# [SUPPLIED MATERIAL]

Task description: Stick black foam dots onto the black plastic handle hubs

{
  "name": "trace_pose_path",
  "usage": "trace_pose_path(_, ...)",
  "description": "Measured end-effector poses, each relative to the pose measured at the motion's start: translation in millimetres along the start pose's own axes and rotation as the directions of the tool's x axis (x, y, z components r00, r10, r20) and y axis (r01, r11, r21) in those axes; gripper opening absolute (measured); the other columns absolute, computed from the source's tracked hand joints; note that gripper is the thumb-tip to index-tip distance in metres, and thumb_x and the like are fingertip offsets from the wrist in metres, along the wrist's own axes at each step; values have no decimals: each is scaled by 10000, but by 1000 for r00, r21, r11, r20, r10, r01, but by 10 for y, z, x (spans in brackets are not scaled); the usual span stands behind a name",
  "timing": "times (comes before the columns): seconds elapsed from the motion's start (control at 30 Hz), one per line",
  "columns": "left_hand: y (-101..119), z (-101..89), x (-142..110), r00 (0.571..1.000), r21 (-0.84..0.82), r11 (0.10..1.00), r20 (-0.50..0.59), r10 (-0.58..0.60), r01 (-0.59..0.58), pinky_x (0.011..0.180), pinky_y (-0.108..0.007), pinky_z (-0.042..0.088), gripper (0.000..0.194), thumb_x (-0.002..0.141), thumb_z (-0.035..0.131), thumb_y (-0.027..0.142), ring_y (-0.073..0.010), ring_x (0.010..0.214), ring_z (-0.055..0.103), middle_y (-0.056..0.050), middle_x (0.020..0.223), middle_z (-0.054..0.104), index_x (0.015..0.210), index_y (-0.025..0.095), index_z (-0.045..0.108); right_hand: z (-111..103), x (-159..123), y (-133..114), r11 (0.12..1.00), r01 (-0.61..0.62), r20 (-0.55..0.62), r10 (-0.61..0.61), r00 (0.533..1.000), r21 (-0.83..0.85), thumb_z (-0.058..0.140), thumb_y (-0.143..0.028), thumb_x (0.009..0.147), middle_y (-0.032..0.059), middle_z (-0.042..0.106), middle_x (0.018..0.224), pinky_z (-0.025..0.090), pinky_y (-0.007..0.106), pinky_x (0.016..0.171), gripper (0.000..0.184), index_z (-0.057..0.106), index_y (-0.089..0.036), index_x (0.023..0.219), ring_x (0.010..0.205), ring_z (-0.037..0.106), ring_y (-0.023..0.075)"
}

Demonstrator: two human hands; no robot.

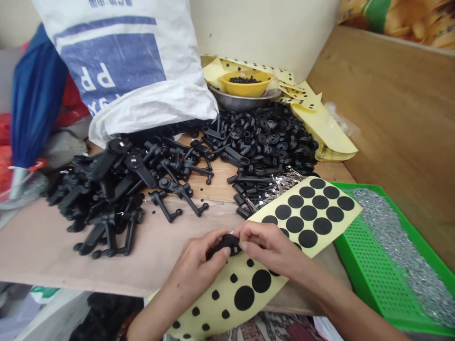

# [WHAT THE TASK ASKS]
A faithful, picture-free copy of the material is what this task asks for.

# [ANSWER SECTION]
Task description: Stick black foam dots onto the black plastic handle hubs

{
  "name": "trace_pose_path",
  "usage": "trace_pose_path(_, ...)",
  "description": "Measured end-effector poses, each relative to the pose measured at the motion's start: translation in millimetres along the start pose's own axes and rotation as the directions of the tool's x axis (x, y, z components r00, r10, r20) and y axis (r01, r11, r21) in those axes; gripper opening absolute (measured); the other columns absolute, computed from the source's tracked hand joints; note that gripper is the thumb-tip to index-tip distance in metres, and thumb_x and the like are fingertip offsets from the wrist in metres, along the wrist's own axes at each step; values have no decimals: each is scaled by 10000, but by 1000 for r00, r21, r11, r20, r10, r01, but by 10 for y, z, x (spans in brackets are not scaled); the usual span stands behind a name",
  "timing": "times (comes before the columns): seconds elapsed from the motion's start (control at 30 Hz), one per line",
  "columns": "left_hand: y (-101..119), z (-101..89), x (-142..110), r00 (0.571..1.000), r21 (-0.84..0.82), r11 (0.10..1.00), r20 (-0.50..0.59), r10 (-0.58..0.60), r01 (-0.59..0.58), pinky_x (0.011..0.180), pinky_y (-0.108..0.007), pinky_z (-0.042..0.088), gripper (0.000..0.194), thumb_x (-0.002..0.141), thumb_z (-0.035..0.131), thumb_y (-0.027..0.142), ring_y (-0.073..0.010), ring_x (0.010..0.214), ring_z (-0.055..0.103), middle_y (-0.056..0.050), middle_x (0.020..0.223), middle_z (-0.054..0.104), index_x (0.015..0.210), index_y (-0.025..0.095), index_z (-0.045..0.108); right_hand: z (-111..103), x (-159..123), y (-133..114), r11 (0.12..1.00), r01 (-0.61..0.62), r20 (-0.55..0.62), r10 (-0.61..0.61), r00 (0.533..1.000), r21 (-0.83..0.85), thumb_z (-0.058..0.140), thumb_y (-0.143..0.028), thumb_x (0.009..0.147), middle_y (-0.032..0.059), middle_z (-0.042..0.106), middle_x (0.018..0.224), pinky_z (-0.025..0.090), pinky_y (-0.007..0.106), pinky_x (0.016..0.171), gripper (0.000..0.184), index_z (-0.057..0.106), index_y (-0.089..0.036), index_x (0.023..0.219), ring_x (0.010..0.205), ring_z (-0.037..0.106), ring_y (-0.023..0.075)"
}

Demonstrator: two human hands; no robot.

This answer is now complete.